# MySQL und Umlaute im ResultSet



## kasimir83 (6. Feb 2005)

Ich bekomme ordentlich mein Resultset mit Umlauten drin, die dann auch recht merkwürdig aussehen, und mir für die spätere Arbeit nutzlos sind. 
MySQL 3.23.47 läuft unter dem Apachen 1.3.23 unter Windows. Der MySQL Treiber ist der MySQL-Connector 3.1.6 in org.gjt.mm.mysql.Driver.
Der baut die Verbindung auf, sendet den Query und gibt mir ein ResultSet in der falschen Zeichenkodierung zurück.
Ich weiß nur noch, dass schreiben und lesen mit PHP oder PHPMyAdmin dieses Problem nie verursacht hatte.
Jetzt soll ich halt mit der bestehenden Datenbank von PHP auf Java umsteigen.
Die Daten sind per PHP reingekommen. Wenn ich sie in der Javaapplikation ausgebe, egal ob mit (JTextField).setText() oder per System.out kriege ich Müll. Wenn ich in das Applet Umlaute eingebe und in dei DB schreibe, stehen Sie als Umlaute in der DB, beim Auslesen kriege ich aber wieder Müll.

Hat jemand eine Idee? 

Danke
kasimir83


----------



## EagleEye (6. Feb 2005)

versuchs mal mit dem com.mysql.jdbc.Driver
weil ich hab diese probleme nicht ist mir auch noch nicht begegnet


----------



## kasimir83 (6. Feb 2005)

*kopfkratz*

Nö.  

[EDIT /] Das Euro-Zeichen kennt er auch nicht.


----------



## foobar (6. Feb 2005)

> Der MySQL Treiber ist der MySQL-Connector 3.1.6 in org.gjt.mm.mysql.Driver.


Der Treiber ist obsolet.

Warum verwendest du nicht, wie EagleEye schon gesagt hat, com.mysql.jbc.Driver?


----------



## Bleiglanz (6. Feb 2005)

Encoding der Datenbank beachten

=> kannst du im Connection String mit angeben

Encoding bei der Ausgabe beachten

=> mit Sytem.out kriegst du oft müll, selbst wenn das Abholen richtig funktioniert (manche Konsolen haben bek*te Zeichensätze)


----------



## kasimir83 (6. Feb 2005)

Hab ich, denke ich. Ich hab aus Class.forName("org.gjt.mm.mysql.Driver").newInstance() Class.forName("com.mysql.jdbc.Driver").newInstance() gemacht.

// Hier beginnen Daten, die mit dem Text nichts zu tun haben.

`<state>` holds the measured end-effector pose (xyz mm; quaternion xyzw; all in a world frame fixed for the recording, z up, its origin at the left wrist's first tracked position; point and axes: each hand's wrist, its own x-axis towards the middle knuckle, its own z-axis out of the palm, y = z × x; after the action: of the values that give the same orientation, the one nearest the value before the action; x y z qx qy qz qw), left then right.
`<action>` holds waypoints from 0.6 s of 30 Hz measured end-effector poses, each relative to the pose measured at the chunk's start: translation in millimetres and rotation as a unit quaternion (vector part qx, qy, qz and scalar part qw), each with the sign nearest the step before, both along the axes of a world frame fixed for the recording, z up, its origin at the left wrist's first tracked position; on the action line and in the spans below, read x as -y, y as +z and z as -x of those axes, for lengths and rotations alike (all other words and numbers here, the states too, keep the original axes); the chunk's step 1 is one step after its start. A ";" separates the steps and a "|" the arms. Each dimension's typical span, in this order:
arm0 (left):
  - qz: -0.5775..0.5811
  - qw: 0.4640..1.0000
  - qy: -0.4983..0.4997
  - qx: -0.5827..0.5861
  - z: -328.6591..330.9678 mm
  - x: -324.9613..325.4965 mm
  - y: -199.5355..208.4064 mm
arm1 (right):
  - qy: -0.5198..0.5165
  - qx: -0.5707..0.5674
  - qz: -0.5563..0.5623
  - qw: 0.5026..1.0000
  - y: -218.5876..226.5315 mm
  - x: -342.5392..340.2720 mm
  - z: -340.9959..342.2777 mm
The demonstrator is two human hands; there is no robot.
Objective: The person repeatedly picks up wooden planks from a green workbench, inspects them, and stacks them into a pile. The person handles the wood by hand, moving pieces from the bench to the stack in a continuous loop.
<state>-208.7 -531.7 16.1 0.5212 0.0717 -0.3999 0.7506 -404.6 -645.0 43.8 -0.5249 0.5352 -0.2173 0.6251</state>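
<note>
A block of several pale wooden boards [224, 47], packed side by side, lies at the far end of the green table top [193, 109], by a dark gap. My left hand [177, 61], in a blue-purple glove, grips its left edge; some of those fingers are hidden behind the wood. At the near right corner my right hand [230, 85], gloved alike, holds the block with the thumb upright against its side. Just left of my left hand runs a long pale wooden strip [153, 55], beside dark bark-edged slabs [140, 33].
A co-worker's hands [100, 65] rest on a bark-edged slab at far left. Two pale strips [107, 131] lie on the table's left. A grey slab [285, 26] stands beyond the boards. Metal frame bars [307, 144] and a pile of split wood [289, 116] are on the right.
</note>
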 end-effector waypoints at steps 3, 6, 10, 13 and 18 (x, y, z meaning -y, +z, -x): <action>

Reicht nicht, gell? Öhm, wo krieg ich das passende Package her?


@Bleiglanz: Wie?


----------



## niemand (6. Feb 2005)

Von mysql direkt: http://www.mysql.com/products/connector/j/

cu


----------



## Guest (6. Feb 2005)

Genau den hab ich doch, scheinen mehrere Treiber drin zu sein.


----------



## Bleiglanz (6. Feb 2005)

@Bleiglanz: Wie?

Lies die Doku! irgendwas an der url anhängen, ";encoding=..." oder sowas


----------



## kasimir83 (7. Feb 2005)

Hm, in den JavaDocs gibts zwar 3Überladungen, aber da steht nur wie sich der simpelste URL-String zusammensetzt.

Ich schau mal ob ich wo was finde.


----------



## Bleiglanz (7. Feb 2005)

ich meine nicht die JavaDocs

die url ist herstellerabhängig

http://dev.mysql.com/doc/connector/j/en/cj-character-sets.html

http://dev.mysql.com/doc/connector/j/en/cj-driver-classname.html


----------



## kasimir83 (7. Feb 2005)

Ahh.


----------